*RAW DATA*

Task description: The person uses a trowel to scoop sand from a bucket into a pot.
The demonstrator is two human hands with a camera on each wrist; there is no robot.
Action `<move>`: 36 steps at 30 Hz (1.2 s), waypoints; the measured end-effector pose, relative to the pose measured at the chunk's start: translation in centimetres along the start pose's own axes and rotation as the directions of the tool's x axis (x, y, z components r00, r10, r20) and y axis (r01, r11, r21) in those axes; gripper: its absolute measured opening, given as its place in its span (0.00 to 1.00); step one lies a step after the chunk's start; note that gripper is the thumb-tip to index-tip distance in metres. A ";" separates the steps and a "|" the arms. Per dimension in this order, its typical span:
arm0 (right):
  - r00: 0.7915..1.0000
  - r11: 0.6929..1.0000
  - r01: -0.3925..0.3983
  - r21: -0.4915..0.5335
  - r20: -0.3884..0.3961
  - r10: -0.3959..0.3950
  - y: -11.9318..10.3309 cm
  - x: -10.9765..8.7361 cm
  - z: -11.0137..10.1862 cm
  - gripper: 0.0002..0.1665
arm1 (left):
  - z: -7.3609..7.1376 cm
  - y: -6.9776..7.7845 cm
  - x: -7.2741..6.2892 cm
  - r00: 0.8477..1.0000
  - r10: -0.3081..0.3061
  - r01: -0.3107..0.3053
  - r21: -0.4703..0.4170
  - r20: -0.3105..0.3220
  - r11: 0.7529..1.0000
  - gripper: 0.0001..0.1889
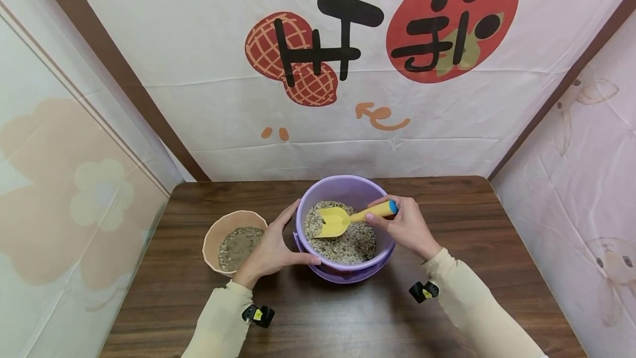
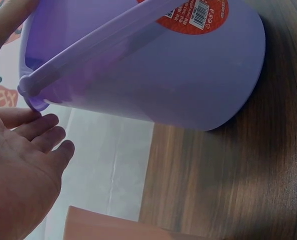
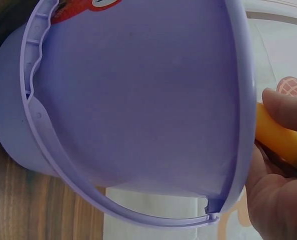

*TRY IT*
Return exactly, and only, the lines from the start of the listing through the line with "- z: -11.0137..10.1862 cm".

*EXERCISE ANSWER*
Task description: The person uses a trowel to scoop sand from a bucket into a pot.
The demonstrator is two human hands with a camera on each wrist; there is no robot.
Action `<move>`: 36 steps at 30 Hz (1.2 s), waypoints; the measured end-effector pose, relative to the pose measured at the chunk's start: translation in centimetres along the start pose's own axes and rotation as the directions of the tool's x axis (x, y, z components r00, r10, r20) and y axis (r01, r11, r21) in those axes; gripper: its absolute measured opening, given as its place in its span (0.00 to 1.00); step one lies a step after the chunk's start; note that gripper is the thumb-tip to index-tip distance in metres. A ";" separates the steps and a "|" the arms. Per dimension in this order, its typical span:
arm0 (right):
  - r00: 0.7915..1.0000
  - r11: 0.6929..1.0000
  - r01: -0.3925..0.3983
  - r21: -0.4915..0.5335
  - r20: -0.3884..0.3961
  - r10: -0.3959..0.3950
  - y: -11.9318..10.3309 cm
  - x: -10.9765..8.7361 cm
  - z: -11.0137..10.1862 cm

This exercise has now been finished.